Armando was 16 when he was killed. He had gotten into some trouble and had been sent to live with Rendon’s parents while Rendon, who was a decade older, was away at graduate school, the assemblyman said.
“He stayed in my childhood room,” Rendon recalled. “He liked sports. He liked games and a lot of things that young teenage kids like.”
On the evening of April 8, 1997, Armando and some friends had gone to Burrito King, a popular food stand in Echo Park.
The coroner’s report said police suspect Armando was spray painting graffiti on a wall on Alvarado Street when someone fired a gun from a passing car, hitting Armando in the back of the head. The report called the shooting “gang related,” and said a suspect was taken into custody.

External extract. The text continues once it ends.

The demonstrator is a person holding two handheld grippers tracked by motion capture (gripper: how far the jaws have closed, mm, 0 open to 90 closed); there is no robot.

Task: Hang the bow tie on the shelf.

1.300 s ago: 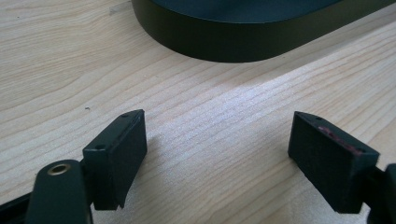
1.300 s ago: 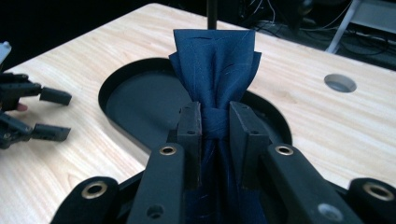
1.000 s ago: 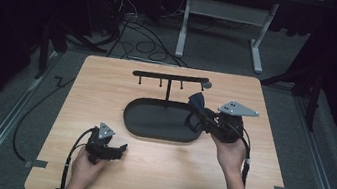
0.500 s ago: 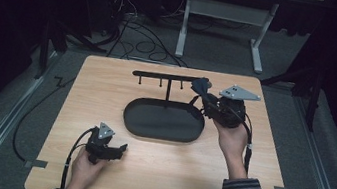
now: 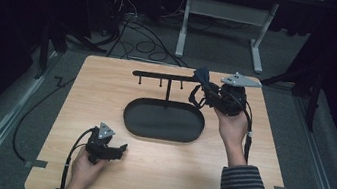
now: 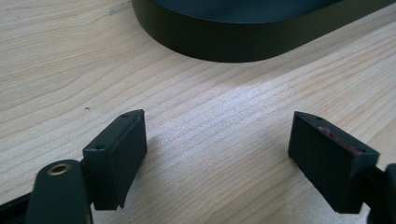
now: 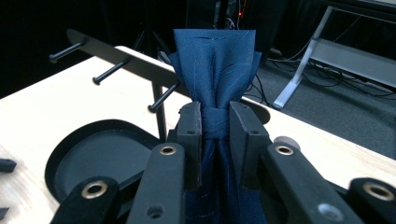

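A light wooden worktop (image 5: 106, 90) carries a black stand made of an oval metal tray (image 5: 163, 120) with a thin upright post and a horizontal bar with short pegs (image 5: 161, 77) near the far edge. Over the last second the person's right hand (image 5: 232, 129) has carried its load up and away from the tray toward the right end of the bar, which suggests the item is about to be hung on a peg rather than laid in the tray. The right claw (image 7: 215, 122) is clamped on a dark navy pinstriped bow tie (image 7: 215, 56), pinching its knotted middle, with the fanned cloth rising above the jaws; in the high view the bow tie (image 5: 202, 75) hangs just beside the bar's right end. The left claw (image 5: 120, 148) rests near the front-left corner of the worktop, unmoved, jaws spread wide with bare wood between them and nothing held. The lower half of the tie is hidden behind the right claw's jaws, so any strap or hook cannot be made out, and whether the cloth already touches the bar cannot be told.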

“He was certainly getting in trouble and hanging out with the wrong crowd,” Rendon said. “The crowd he was hanging out with was in gangs. I don’t know if he was.”

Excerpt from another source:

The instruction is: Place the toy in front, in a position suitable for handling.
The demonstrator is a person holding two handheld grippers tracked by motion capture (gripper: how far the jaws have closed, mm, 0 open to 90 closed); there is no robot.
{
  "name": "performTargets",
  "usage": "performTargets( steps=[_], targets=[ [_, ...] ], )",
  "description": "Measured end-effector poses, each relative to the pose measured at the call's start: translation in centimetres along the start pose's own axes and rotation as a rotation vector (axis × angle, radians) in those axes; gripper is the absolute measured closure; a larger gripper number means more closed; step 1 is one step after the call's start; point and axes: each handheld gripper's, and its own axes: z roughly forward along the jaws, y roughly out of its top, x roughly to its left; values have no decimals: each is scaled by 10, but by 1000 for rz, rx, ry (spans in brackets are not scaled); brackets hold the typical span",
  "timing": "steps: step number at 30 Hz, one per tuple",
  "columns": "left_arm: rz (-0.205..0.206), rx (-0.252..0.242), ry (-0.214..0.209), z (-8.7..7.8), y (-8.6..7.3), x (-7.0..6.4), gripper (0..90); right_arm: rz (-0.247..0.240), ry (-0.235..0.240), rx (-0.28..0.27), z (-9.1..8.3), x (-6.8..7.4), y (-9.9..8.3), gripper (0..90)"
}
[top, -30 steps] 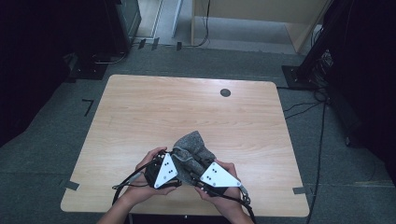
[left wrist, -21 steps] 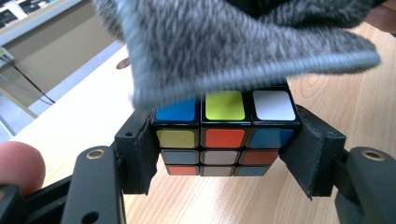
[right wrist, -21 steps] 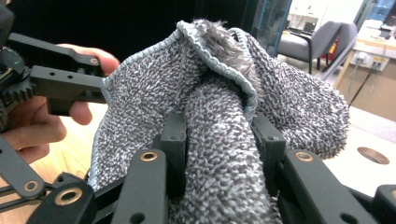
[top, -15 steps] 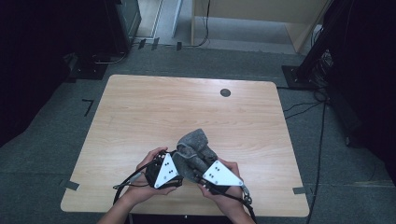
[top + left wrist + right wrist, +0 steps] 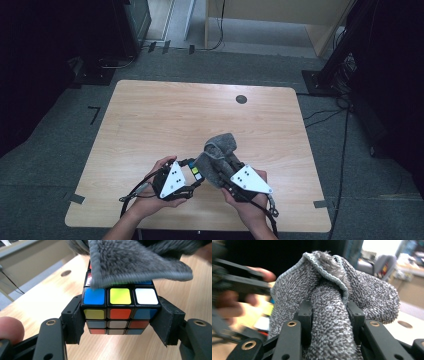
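And the right hand-held gripper slides back toward the person, down toward the near table edge, dragging the grey cloth with it; the cloth's bunched top now leans over the cube.

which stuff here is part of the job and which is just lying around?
In the job:
- left gripper, shut on the Rubik's cube
- right gripper, shut on the grey cloth, which lies over the cube's top

Just lying about:
- table with its dark round hole
- tape marks on the floor
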Motion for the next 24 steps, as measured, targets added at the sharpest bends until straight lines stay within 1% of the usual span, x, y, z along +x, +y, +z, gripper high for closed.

Rendon remembers attending his cousin’s funeral at an East Los Angeles Cemetery and coming to the chilling conclusion at the time: “This can happen to any family.”
Eight months later, the family held another funeral, this time for Charles Martinez, the 38-year-old estranged husband of another of Rendon’s cousins.
On Christmas morning, Martinez was shot four times, including twice in the abdomen, as he stood next to his car in a residential neighborhood of Montecito Heights, according to the Los Angeles County coroner’s report. He was pronounced dead upon arrival to Los Angeles County-USC Medical Center. The autopsy report said a .45 caliber pistol was found at the scene and Martinez was believed to have been shot by a man with whom he had a dispute.
Another Rendon cousin, JoJo Martinez, was shot to death in 1995, but details were not readily available.
Rendon said his cousin Michael was just 15 when he was shot in front of the Atwater Village apartment of a friend, who was also hit by gunfire. But Michael survived the shooting two decades ago.
“He was innocent,” Rendon said. “That was a drive-by. He was just in his front lawn and some guys came by and shot him.”
He remembers visiting his cousin in Huntington Memorial Hospital where the youth had to lay on his stomach because his back had been sprayed by pellets from a shotgun.
“My cousin Michael ended up in the military,” Rendon said. “He’s a great guy who has a family now and lives in Los Angeles. He’s doing quite well.”
An uncle also survived a shooting, he said.
All of the incidents taken together — but especially the death of Armando — helped shape his attitude about guns, Rendon said.
“Obviously what happened to my cousin Armando means a lot to me personally because he was close to me,” Rendon said. “It was part of the equation, but not the whole thing.”
He said the current spate of shootings, including the mass murder of 14 people by terrorists in San Bernardino, has further convinced him that more needs to be done.
In June, after 49 people were shot to death in an Orlando, Fla., nightclub, Rendon was one of a small group of lawmakers who attended a rally by the group Moms Demand Action on the steps of the Capitol to call for tougher laws.
One potential obstacle was Gov. Jerry Brown, who had vetoed gun control bills in the past on grounds they did not improve public safety enough to justify taking away privileges of law-abiding gun owners.
Amid concerns over the prospects of the new batch of state bills regulating guns, Rendon and Senate Leader Kevin de León secretly met behind closed doors with Brown on the day of the rally to make their case.
Two days later, Brown signed seven bills.
Rendon cites the one month he spent in his Los Angeles district during the Legislature’s summer break in July as proof that gun violence remains an epidemic.
“We had eight or nine shootings in my district just while I was home for the break,” Rendon said. “It’s too much.”